Problem statement.
Quote the listing below in its entirety, omitting every image.

▼▼▼

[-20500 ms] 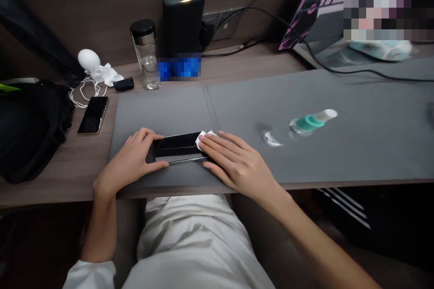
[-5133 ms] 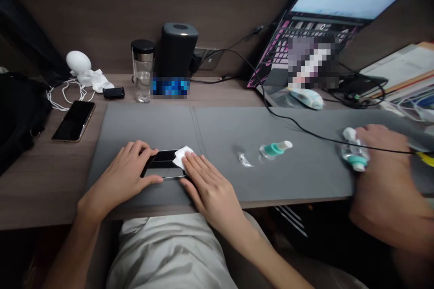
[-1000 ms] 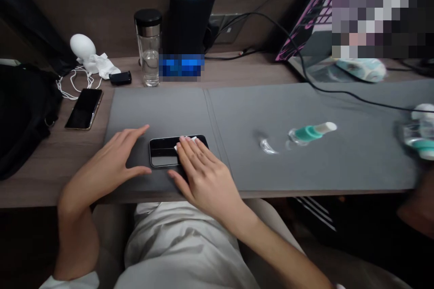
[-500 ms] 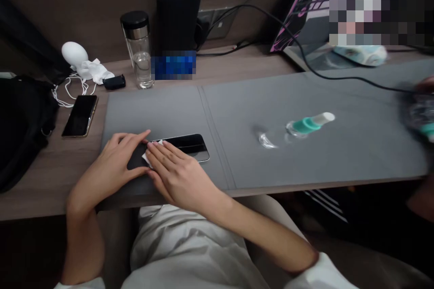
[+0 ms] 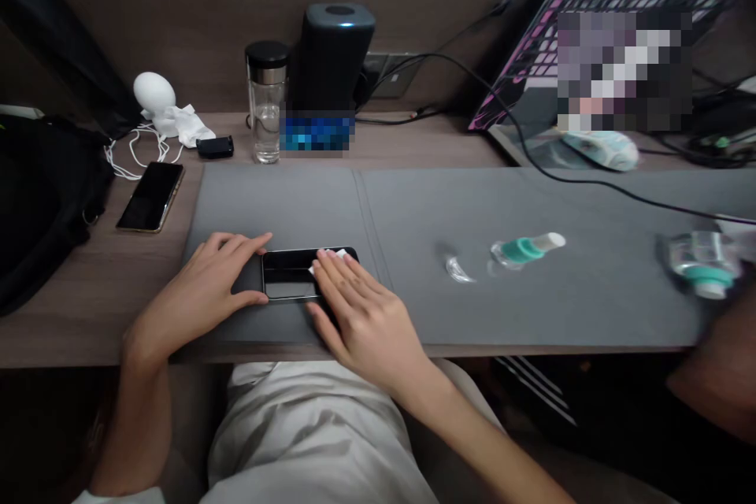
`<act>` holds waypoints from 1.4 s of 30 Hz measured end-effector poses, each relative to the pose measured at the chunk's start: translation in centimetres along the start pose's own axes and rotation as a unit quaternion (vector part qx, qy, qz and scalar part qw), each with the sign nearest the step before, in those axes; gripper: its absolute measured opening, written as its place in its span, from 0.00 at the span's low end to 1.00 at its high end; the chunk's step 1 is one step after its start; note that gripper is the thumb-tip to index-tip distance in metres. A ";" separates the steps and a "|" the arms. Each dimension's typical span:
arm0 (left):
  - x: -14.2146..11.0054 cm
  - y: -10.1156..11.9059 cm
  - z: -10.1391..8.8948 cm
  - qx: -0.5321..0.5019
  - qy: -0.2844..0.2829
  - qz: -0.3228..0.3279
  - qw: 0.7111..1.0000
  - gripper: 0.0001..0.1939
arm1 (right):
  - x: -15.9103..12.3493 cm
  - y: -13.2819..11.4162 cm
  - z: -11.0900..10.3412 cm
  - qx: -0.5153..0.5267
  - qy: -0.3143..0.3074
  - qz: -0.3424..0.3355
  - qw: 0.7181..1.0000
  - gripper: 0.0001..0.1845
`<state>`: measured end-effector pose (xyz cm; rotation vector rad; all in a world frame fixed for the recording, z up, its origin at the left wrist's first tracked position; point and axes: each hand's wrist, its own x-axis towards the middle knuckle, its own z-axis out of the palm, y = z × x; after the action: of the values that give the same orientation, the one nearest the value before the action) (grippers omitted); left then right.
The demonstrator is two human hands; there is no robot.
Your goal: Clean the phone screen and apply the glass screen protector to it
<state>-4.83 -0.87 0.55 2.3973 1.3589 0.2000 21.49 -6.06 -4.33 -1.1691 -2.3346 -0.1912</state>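
A smartphone [image 5: 288, 261] lies flat on the grey desk mat, its dark screen facing up. My left hand [image 5: 213, 274] holds its left end, thumb at the near corner and index finger at the far corner. Over the right part of the screen lies my right hand [image 5: 366, 316], fingers together and pressed on a small white wipe [image 5: 341, 253]. Only the wipe's edges show around the fingertips. To the right, a clear bottle with a teal collar and white nozzle [image 5: 523, 250] lies on its side, with a clear cap [image 5: 458, 269] beside it.
Another phone [image 5: 151, 197], a crumpled tissue [image 5: 186, 126] and a white egg-shaped object [image 5: 154, 93] lie left. A glass water bottle [image 5: 267, 106] and black speaker-like device [image 5: 336, 55] stand behind. A cable [image 5: 567, 179] crosses the mat. A second teal-collared bottle [image 5: 702, 260] lies right, near another person's limb.
My right hand has slid the wipe rightward across the phone screen, uncovering the left part. My left hand stays at the phone's left end. The camera view has shifted.
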 end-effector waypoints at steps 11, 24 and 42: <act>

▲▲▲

Final answer.
[-20500 ms] 
[-5133 ms] 
[-1000 ms] 
[-500 ms] 
[+0 ms] 
`<act>` holds waypoints from 1.4 s of 30 Hz measured end-effector poses, each relative to the pose measured at the chunk's start: translation in centimetres along the start pose's own axes and rotation as a unit quaternion (vector part qx, qy, qz and scalar part qw), each with the sign nearest the step before, in those axes; gripper: its absolute measured opening, written as its place in its span, from 0.00 at the span's low end to 1.00 at its high end; the chunk's step 1 is one step after its start; note that gripper is the thumb-tip to index-tip distance in metres. A ";" separates the steps and a "|" the arms. Each dimension's typical span:
arm0 (left):
  - x: -14.2146..11.0054 cm
  - y: -10.1156..11.9059 cm
  - z: -10.1391..8.8948 cm
  - qx: -0.5321..0.5019
  - qy: -0.2844..0.2829
  - qz: -0.3228..0.3279
  - qw: 0.7111..1.0000
  - gripper: 0.0001..0.1939
arm1 (right):
  - x: -15.9103..12.3493 cm
  - y: -13.2819..11.4162 cm
  - z: -11.0900..10.3412 cm
  - qx: -0.5153..0.5267
  - qy: -0.3143..0.3074
  - qz: -0.3424..0.3355
  - qw: 0.7181..1.0000
  - gripper: 0.0001..0.1845
`<state>`: measured end-effector pose (xyz cm; rotation vector rad; all in a world frame fixed for the recording, z up, its origin at the left wrist's first tracked position; point and axes: each hand's wrist, its own x-axis towards the middle knuckle, its own z-axis out of the palm, y = z × x; after the action: of the values that give the same orientation, the one nearest the value before the action) (grippers omitted); left then right.
The demonstrator is two human hands; there is no robot.
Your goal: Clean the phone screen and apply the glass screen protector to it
<state>-4.83 -0.87 0.55 2.3973 1.3589 0.2000 21.49 -6.06 -4.33 -1.1691 -2.3346 -0.1912</state>
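A smartphone [image 5: 288, 261] lies flat on the grey desk mat, its dark screen facing up. My left hand [image 5: 213, 274] holds its left end, thumb at the near corner and index finger at the far corner. Over the right part of the screen lies my right hand [image 5: 366, 316], fingers together and pressed on a small white wipe [image 5: 341, 253]. Only the wipe's edges show around the fingertips. To the right, a clear bottle with a teal collar and white nozzle [image 5: 523, 250] lies on its side, with a clear cap [image 5: 458, 269] beside it.
Another phone [image 5: 151, 197], a crumpled tissue [image 5: 186, 126] and a white egg-shaped object [image 5: 154, 93] lie left. A glass water bottle [image 5: 267, 106] and black speaker-like device [image 5: 336, 55] stand behind. A cable [image 5: 567, 179] crosses the mat. A second teal-collared bottle [image 5: 702, 260] lies right, near another person's limb.
My right hand has slid the wipe rightward across the phone screen, uncovering the left part. My left hand stays at the phone's left end. The camera view has shifted.
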 end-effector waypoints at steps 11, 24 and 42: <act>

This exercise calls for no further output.